__YOUR GOAL__
Only the lines from the top of the data through the line containing "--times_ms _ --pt" should be duplicated, exactly as they appear.

__SUPPLIED MATERIAL__
——————
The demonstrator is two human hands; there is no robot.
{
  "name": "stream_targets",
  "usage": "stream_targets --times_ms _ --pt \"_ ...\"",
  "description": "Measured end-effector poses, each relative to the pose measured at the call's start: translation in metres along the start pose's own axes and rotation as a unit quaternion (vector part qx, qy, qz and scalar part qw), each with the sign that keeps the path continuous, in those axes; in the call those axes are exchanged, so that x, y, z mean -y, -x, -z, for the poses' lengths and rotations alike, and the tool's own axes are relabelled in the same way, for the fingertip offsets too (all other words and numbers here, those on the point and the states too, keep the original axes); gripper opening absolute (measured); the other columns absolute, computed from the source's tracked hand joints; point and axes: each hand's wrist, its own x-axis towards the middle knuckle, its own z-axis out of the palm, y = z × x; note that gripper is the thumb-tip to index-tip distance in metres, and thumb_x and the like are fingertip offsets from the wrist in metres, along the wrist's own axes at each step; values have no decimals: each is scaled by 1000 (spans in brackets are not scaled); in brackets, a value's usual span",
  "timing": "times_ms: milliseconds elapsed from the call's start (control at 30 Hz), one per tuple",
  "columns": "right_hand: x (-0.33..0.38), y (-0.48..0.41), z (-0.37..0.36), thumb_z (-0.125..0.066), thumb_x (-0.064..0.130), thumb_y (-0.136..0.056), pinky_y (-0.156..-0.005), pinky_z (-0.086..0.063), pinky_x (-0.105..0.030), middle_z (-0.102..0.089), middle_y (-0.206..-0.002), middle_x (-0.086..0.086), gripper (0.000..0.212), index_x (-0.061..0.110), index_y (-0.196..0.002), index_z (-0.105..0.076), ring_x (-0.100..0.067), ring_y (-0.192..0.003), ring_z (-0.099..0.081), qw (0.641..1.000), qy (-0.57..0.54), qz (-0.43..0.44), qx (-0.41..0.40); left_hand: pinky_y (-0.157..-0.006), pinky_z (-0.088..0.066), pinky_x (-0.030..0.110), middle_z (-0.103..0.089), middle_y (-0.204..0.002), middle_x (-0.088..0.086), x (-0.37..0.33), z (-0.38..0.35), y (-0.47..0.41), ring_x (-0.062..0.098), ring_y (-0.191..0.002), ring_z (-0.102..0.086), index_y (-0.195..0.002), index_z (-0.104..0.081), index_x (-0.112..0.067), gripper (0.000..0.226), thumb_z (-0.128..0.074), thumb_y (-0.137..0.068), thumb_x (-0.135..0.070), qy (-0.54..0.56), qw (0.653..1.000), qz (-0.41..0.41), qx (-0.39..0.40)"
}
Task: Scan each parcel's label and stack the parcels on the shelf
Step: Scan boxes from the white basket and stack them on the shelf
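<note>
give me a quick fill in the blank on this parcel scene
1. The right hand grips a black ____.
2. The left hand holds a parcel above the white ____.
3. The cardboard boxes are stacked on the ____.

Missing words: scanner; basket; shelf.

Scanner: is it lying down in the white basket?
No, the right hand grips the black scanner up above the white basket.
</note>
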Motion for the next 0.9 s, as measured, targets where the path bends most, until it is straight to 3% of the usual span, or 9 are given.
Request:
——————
__EXERCISE RESPONSE__
The demonstrator is two human hands; there is no robot.
{
  "name": "stream_targets",
  "usage": "stream_targets --times_ms _ --pt \"_ ...\"",

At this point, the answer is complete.